PROVIDED INFORMATION →
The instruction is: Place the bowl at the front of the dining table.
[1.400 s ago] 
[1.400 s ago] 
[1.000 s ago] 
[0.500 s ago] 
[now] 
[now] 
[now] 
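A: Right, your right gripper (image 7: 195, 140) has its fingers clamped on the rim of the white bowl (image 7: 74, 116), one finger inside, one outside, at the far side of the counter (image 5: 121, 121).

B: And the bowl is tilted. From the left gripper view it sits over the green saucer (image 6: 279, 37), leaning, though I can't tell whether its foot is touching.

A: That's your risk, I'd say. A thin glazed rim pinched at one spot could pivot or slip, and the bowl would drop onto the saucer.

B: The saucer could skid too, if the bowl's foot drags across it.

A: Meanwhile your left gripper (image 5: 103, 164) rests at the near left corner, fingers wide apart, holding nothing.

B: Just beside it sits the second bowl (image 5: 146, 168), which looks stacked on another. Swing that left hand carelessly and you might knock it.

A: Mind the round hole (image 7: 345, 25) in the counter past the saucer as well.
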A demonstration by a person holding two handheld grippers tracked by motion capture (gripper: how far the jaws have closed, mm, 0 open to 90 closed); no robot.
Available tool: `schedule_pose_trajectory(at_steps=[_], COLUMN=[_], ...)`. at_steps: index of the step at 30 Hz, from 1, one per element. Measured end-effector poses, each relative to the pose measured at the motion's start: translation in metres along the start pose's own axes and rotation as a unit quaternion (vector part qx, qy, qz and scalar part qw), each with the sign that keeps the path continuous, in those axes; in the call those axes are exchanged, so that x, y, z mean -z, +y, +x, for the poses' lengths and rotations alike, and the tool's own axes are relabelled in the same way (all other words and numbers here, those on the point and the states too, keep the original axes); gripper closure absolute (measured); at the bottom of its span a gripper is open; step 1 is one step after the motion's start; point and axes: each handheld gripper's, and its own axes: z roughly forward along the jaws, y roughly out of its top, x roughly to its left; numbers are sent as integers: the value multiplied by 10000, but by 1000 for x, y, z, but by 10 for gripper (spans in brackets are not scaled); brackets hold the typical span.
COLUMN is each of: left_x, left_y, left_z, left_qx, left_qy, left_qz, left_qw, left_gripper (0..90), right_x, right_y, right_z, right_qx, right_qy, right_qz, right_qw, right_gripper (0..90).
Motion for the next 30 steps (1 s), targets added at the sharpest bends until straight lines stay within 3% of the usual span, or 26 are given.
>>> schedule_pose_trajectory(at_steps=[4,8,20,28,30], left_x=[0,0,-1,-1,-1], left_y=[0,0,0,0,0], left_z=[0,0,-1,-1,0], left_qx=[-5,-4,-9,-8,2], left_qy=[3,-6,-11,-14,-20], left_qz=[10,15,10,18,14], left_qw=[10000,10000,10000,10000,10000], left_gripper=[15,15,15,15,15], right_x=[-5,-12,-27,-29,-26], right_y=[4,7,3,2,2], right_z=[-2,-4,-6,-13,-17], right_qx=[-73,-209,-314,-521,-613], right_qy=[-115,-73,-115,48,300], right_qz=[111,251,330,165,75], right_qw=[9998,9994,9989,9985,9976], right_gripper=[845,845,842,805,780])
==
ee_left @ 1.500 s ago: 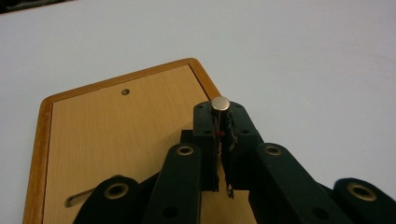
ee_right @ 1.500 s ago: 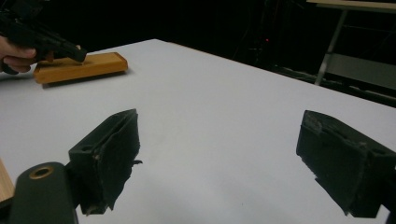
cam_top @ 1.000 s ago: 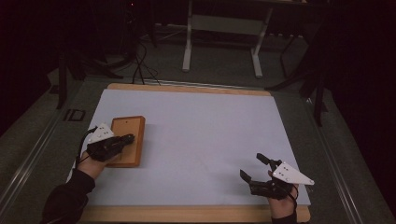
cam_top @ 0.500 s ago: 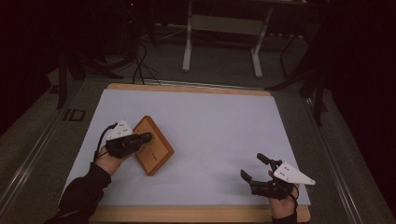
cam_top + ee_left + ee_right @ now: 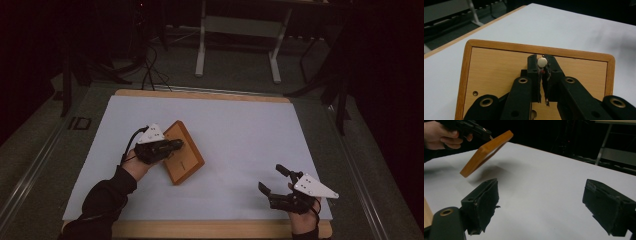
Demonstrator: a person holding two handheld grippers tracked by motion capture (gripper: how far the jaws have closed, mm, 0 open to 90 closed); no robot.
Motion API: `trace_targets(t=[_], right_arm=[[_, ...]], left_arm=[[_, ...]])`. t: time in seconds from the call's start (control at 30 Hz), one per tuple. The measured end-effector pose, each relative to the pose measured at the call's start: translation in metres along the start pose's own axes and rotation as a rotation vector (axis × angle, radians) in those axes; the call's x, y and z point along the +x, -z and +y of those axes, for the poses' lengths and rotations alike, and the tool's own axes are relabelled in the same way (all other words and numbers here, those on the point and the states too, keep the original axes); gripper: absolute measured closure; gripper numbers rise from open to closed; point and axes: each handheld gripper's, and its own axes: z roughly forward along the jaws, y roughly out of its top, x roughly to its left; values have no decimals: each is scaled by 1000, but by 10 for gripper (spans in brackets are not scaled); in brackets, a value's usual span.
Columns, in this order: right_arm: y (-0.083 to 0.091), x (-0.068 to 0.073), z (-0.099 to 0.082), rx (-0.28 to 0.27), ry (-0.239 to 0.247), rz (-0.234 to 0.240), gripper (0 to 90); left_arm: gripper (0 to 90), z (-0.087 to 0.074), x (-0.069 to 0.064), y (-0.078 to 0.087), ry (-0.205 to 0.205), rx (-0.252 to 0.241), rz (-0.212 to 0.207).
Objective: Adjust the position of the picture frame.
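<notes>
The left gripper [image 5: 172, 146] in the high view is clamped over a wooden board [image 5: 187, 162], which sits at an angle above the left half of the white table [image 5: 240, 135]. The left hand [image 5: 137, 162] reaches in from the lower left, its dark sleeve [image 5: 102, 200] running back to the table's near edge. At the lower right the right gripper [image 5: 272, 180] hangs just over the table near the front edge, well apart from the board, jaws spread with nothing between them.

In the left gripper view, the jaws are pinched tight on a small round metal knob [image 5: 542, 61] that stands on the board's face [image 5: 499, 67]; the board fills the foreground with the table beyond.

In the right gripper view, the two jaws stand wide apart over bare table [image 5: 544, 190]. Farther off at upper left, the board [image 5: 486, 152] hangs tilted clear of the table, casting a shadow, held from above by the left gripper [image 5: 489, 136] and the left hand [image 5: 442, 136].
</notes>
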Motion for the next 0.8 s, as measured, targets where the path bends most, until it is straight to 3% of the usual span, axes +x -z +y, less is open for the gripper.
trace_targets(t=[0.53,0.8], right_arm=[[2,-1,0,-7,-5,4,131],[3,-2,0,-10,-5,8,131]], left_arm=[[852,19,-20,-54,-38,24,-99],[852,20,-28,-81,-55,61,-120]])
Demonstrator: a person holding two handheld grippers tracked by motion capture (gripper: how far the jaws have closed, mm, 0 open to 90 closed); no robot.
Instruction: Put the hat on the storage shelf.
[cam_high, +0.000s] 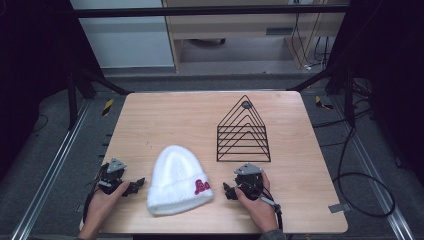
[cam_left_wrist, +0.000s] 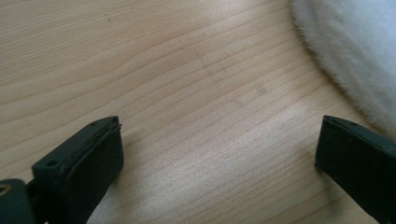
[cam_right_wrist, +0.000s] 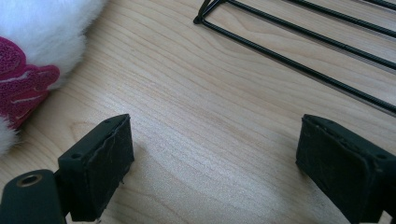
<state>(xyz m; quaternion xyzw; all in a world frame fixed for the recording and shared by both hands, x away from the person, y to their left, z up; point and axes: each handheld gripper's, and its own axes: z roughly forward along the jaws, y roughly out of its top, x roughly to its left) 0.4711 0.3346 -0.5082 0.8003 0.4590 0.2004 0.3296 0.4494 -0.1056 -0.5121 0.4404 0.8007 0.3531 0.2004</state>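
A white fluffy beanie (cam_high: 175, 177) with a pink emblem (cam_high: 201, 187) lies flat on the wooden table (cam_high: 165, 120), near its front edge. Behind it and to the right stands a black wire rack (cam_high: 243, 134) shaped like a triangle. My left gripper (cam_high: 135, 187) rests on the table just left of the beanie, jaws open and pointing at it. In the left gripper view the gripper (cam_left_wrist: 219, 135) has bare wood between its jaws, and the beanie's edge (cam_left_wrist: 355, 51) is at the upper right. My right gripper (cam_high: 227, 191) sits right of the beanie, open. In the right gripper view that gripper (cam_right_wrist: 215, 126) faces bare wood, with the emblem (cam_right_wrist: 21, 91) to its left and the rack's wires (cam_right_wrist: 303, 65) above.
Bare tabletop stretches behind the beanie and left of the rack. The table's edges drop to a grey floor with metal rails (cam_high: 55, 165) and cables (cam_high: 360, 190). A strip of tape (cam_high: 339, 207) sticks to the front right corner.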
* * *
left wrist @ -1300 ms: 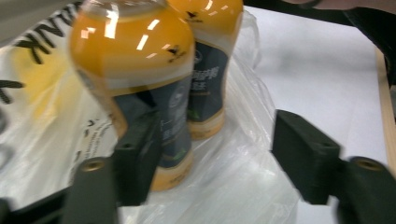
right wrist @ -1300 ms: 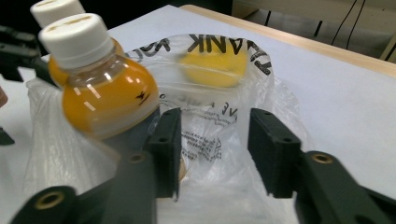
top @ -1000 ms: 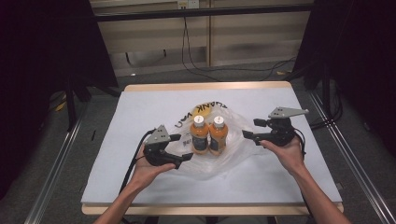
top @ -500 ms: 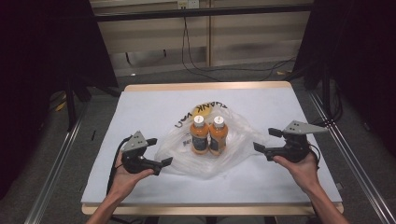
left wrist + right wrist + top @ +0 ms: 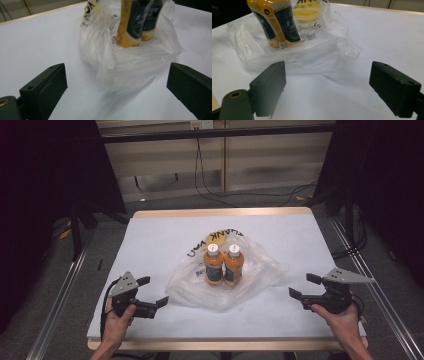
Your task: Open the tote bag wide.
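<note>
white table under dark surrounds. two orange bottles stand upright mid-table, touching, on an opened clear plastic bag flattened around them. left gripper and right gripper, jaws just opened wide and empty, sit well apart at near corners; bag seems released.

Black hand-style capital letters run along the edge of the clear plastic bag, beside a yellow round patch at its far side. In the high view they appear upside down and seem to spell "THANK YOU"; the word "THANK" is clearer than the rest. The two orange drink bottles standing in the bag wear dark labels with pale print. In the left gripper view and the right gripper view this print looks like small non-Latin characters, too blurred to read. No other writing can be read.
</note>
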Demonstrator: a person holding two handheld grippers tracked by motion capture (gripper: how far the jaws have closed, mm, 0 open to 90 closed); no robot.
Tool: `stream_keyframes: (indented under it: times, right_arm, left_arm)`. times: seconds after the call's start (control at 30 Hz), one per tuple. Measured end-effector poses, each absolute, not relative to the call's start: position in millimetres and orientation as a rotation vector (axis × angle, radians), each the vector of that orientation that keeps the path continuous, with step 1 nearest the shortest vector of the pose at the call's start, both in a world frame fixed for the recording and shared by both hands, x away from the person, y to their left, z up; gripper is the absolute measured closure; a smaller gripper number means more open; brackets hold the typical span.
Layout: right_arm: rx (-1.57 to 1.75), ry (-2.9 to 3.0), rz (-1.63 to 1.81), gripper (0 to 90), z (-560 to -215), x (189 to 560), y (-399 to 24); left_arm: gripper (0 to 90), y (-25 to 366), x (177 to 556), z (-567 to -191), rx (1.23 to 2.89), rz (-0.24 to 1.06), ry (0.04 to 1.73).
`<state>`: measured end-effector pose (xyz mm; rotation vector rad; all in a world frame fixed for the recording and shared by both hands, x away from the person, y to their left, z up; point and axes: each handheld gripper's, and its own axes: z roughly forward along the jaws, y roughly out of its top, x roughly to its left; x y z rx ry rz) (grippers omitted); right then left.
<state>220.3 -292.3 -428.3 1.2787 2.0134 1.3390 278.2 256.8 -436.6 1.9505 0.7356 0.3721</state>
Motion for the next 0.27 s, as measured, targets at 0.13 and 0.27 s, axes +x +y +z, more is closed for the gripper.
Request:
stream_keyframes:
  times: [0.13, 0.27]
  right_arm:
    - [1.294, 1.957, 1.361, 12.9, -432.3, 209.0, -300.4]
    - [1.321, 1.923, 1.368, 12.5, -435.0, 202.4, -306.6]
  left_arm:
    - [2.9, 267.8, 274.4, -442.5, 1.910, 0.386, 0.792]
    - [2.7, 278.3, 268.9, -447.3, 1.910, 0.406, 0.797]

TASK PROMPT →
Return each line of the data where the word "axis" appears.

SOLUTION TO THE PROBLEM →
Motion API: `trace_targets(t=[_], right_arm=[[_, ...]], left_arm=[[_, ...]])`. t: time in seconds from the call's start (control at 30 Hz), one per tuple. The measured end-effector pose, each relative to the pose measured at the call's start: translation in metres along the start pose's own axes and rotation as a rotation vector (axis × angle, radians) in those axes; the call's x, y and z point along the +x, -z and +y of those axes, for the poses' lengths and rotations alike, and the tool's own axes are relabelled in the same way (all other words and numbers here, those on the point and the states too, keep the original axes); gripper: absolute measured closure; gripper numbers rise from open to closed; point and axes: each handheld gripper's, and its own axes: z roughly forward along the jaws, y roughly out of its top, x roughly to its left; values have no decimals: each is scaled by 1000, but by 10 for gripper (spans in brackets are not scaled); in brackets, a value's usual span.
Tool: `stream_keyframes: (indented under it: times, right_arm, left_arm)`. times: seconds after the call's start (control at 30 Hz), one per tuple. Measured end-effector poses, each absolute, not relative to the call's start: position in millimetres and orientation as a rotation vector (axis × angle, radians), each the vector of that orientation that keeps the path continuous, with step 1 nearest the shortest vector of the pose at the call's start, both in a world frame fixed for the recording and shared by both hands, x away from the person, y to their left, z up; gripper is the absolute measured closure; a smaller gripper number means more open; brackets hold the typical span.

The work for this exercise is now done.